Every line from the beginning of the records below up to the one holding "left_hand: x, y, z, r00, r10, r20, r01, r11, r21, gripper" should be quoted exactly; leave out the rest.

----------------

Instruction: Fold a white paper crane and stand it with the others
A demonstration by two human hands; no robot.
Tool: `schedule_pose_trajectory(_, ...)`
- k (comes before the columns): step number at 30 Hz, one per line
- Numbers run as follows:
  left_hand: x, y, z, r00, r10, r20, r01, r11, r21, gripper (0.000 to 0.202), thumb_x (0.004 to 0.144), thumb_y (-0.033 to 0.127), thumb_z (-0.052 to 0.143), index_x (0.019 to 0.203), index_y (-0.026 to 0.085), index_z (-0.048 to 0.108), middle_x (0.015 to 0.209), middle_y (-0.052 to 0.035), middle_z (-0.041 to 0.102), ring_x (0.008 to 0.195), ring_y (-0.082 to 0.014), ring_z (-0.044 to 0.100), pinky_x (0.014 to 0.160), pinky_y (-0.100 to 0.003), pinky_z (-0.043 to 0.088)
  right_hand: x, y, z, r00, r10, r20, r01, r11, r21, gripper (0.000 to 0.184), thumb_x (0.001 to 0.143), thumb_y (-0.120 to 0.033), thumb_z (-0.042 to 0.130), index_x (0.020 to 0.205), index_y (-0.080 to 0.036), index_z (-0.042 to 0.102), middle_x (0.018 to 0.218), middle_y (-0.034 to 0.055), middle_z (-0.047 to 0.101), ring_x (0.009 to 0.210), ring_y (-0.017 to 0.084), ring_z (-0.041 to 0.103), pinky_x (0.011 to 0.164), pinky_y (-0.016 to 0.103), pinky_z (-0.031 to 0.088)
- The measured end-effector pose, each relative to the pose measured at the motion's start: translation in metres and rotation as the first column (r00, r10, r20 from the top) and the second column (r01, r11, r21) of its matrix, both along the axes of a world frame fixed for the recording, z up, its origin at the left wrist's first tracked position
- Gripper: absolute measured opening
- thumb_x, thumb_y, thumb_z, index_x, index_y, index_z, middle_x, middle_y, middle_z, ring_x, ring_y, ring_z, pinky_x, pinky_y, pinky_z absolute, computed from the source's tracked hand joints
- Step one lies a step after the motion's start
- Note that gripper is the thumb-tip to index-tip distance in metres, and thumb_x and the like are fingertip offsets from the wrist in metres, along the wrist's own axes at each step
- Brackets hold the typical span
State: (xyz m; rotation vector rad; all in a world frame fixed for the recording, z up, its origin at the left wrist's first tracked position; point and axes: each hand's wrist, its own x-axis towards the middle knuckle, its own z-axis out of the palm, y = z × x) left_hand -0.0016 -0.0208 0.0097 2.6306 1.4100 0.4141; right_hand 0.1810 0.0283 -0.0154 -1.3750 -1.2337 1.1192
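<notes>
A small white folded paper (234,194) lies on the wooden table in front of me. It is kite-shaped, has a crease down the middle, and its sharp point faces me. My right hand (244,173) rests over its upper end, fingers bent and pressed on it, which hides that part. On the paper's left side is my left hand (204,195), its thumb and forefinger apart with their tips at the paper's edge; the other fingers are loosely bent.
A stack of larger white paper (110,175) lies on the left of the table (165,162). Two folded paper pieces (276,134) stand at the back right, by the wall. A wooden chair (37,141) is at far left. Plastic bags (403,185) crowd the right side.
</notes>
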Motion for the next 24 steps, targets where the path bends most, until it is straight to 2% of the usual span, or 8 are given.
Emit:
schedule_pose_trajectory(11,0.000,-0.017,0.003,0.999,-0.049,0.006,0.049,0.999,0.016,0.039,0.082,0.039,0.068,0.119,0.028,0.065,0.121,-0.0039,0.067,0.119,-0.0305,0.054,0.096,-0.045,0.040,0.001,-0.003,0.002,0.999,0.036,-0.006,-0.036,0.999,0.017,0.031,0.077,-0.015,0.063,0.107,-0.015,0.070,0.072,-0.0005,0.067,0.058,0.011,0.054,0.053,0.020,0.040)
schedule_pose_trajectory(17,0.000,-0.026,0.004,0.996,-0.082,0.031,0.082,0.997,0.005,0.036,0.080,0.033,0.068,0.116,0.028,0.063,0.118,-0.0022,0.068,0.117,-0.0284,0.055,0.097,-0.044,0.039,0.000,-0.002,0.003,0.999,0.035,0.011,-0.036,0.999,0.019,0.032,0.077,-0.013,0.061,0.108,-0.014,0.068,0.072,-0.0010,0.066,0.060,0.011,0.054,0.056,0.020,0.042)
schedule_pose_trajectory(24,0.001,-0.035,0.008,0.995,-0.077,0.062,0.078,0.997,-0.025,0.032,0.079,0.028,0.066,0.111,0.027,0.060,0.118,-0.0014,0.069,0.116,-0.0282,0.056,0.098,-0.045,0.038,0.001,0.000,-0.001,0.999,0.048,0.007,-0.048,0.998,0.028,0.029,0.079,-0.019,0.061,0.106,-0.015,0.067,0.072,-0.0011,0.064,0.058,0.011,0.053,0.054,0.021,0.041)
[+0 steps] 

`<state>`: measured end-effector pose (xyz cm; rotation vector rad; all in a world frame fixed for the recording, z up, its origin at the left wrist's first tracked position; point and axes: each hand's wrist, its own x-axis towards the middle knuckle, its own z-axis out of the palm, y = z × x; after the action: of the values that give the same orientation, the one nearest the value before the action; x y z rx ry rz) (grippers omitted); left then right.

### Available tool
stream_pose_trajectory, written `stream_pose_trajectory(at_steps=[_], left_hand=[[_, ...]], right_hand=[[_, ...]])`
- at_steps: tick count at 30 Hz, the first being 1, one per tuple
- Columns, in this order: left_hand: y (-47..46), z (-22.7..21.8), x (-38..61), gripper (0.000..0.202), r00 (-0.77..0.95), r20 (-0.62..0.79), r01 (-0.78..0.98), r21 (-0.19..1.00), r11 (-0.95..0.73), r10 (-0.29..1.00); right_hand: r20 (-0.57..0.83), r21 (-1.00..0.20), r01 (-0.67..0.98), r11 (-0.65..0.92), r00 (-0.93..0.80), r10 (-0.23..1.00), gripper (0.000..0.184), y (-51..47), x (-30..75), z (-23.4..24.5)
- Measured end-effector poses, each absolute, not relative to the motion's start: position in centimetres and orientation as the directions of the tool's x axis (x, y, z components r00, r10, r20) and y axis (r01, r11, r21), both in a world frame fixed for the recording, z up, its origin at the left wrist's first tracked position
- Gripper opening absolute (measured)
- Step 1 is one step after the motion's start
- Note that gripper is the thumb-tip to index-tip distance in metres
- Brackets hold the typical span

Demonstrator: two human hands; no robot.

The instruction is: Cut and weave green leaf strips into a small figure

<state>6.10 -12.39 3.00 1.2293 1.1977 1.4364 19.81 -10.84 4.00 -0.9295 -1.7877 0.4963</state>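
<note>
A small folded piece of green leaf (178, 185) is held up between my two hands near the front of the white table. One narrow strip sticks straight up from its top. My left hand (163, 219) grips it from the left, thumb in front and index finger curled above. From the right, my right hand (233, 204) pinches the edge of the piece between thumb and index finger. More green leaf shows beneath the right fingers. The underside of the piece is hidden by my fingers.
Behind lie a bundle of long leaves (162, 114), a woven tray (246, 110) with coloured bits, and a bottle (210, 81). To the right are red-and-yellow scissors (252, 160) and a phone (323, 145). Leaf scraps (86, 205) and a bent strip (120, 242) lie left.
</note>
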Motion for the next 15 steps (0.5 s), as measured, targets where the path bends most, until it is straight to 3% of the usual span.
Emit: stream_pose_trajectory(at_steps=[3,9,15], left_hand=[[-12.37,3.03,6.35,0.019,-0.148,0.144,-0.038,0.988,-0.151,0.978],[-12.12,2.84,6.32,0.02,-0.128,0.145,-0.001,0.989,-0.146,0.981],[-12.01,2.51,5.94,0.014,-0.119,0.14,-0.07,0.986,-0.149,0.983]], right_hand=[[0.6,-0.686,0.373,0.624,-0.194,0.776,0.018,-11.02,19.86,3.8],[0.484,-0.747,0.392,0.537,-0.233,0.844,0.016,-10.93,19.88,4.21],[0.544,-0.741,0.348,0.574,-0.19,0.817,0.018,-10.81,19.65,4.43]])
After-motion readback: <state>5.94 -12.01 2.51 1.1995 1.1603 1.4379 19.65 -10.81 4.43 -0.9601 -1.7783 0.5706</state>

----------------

Solved problem:
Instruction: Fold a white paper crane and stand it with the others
A demonstration by two human hands; no robot.
Tool: `schedule_pose_trajectory(_, ...)`
- k (comes before the columns): step number at 30 Hz, one per line
- Numbers run as follows:
  left_hand: x, y, z, r00, r10, r20, r01, r11, r21, gripper (0.000 to 0.202), thumb_x (0.004 to 0.144), thumb_y (-0.033 to 0.127), thumb_z (-0.052 to 0.143), index_x (0.019 to 0.203), index_y (-0.026 to 0.085), index_z (-0.048 to 0.108), middle_x (0.015 to 0.209), middle_y (-0.052 to 0.035), middle_z (-0.041 to 0.102), ring_x (0.008 to 0.195), ring_y (-0.082 to 0.014), ring_z (-0.044 to 0.100), pinky_x (0.014 to 0.160), pinky_y (-0.100 to 0.003), pinky_z (-0.043 to 0.088)

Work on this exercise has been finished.